Work to be completed:
Across the whole listing, filter for the string "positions" and copy every line that has it.

Dataset extract:
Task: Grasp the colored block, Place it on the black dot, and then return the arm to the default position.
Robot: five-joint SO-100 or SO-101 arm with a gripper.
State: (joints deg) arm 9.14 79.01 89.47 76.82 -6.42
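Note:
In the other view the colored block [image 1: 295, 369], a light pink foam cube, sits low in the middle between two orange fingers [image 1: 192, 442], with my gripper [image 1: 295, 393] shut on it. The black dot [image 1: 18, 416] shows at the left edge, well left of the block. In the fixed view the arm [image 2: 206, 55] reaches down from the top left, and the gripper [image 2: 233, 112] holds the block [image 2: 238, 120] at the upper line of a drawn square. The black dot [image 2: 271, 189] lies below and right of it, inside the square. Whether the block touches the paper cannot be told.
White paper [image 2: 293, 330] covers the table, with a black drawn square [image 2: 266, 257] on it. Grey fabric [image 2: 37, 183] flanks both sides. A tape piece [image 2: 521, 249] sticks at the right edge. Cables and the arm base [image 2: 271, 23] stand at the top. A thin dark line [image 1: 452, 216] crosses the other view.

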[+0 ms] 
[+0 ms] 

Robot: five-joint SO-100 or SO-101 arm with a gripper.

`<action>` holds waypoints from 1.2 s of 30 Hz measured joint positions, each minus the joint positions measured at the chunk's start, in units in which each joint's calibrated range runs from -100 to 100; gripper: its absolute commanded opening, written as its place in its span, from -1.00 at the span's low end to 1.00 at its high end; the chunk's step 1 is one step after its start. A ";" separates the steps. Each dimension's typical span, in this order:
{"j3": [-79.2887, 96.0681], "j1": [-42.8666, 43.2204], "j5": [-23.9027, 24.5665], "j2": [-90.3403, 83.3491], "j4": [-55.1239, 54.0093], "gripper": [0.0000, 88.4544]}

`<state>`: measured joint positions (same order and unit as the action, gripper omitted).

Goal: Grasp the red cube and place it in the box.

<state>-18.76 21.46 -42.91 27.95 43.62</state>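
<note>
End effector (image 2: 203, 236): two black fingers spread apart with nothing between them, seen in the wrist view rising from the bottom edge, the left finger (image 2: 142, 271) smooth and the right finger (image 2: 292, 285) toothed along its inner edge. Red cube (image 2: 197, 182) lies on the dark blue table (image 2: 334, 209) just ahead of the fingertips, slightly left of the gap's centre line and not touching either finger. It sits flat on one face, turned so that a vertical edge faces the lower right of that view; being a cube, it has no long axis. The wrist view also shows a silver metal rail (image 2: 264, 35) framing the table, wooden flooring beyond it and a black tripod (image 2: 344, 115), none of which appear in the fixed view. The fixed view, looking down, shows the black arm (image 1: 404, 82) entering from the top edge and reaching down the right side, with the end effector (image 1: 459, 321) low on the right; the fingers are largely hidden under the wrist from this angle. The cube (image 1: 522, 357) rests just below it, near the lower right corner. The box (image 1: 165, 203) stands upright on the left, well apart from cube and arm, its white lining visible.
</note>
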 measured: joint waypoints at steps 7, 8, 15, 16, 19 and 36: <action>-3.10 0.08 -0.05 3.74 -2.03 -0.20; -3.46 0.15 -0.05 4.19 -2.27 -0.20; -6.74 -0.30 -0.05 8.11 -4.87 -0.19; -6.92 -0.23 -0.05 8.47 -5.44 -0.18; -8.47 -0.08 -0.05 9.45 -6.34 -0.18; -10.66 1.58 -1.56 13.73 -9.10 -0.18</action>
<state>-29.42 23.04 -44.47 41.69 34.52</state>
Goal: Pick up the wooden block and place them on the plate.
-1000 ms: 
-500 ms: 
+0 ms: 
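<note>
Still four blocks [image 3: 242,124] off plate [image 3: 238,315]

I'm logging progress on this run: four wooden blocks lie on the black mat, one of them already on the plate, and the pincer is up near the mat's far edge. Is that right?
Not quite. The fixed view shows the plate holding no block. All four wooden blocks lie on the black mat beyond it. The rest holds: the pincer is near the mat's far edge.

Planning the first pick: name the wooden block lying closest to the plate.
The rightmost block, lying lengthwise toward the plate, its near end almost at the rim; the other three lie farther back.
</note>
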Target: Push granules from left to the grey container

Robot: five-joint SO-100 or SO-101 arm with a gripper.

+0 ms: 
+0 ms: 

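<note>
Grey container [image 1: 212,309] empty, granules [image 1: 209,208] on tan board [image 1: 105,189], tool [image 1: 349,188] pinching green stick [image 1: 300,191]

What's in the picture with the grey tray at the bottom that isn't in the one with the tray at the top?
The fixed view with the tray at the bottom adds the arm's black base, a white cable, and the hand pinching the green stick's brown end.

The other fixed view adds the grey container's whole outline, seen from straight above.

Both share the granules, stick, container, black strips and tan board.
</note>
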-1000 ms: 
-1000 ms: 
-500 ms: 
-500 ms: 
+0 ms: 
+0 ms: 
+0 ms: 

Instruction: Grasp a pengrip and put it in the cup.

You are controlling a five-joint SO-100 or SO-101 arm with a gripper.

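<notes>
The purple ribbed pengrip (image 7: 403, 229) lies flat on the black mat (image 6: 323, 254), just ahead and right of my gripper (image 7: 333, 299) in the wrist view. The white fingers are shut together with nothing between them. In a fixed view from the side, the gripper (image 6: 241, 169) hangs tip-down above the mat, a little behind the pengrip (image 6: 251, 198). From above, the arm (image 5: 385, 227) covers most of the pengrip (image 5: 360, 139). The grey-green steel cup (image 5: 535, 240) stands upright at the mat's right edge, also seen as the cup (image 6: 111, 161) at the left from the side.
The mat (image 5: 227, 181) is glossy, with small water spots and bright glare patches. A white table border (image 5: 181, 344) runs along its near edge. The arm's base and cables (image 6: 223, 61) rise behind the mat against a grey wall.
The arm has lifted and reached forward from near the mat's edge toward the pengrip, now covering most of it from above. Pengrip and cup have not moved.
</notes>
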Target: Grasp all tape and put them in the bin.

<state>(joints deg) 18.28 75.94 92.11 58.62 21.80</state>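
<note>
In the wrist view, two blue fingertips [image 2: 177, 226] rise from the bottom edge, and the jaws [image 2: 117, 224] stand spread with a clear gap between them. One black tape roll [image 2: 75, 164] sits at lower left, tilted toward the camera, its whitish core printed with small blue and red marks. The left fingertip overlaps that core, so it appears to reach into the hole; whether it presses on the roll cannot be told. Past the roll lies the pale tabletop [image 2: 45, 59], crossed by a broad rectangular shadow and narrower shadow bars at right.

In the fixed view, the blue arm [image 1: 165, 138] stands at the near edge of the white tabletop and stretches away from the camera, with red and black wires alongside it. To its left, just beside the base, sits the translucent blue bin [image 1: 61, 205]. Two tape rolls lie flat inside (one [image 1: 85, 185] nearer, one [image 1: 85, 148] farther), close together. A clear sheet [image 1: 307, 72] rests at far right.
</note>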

Problem solution:
`<action>` holds waypoints from 1.2 s of 30 Hz measured joint positions, each minus the joint positions measured at the chunk's start, in units in which each joint's calibrated range runs from -100 to 100; gripper: its absolute commanded opening, written as its place in its span, from -1.00 at the span's low end to 1.00 at its high end; the chunk's step 1 is one step after its start. A ";" separates the steps. Each dimension's typical span, in this order:
`<state>`: measured joint positions (same order and unit as the action, gripper omitted).

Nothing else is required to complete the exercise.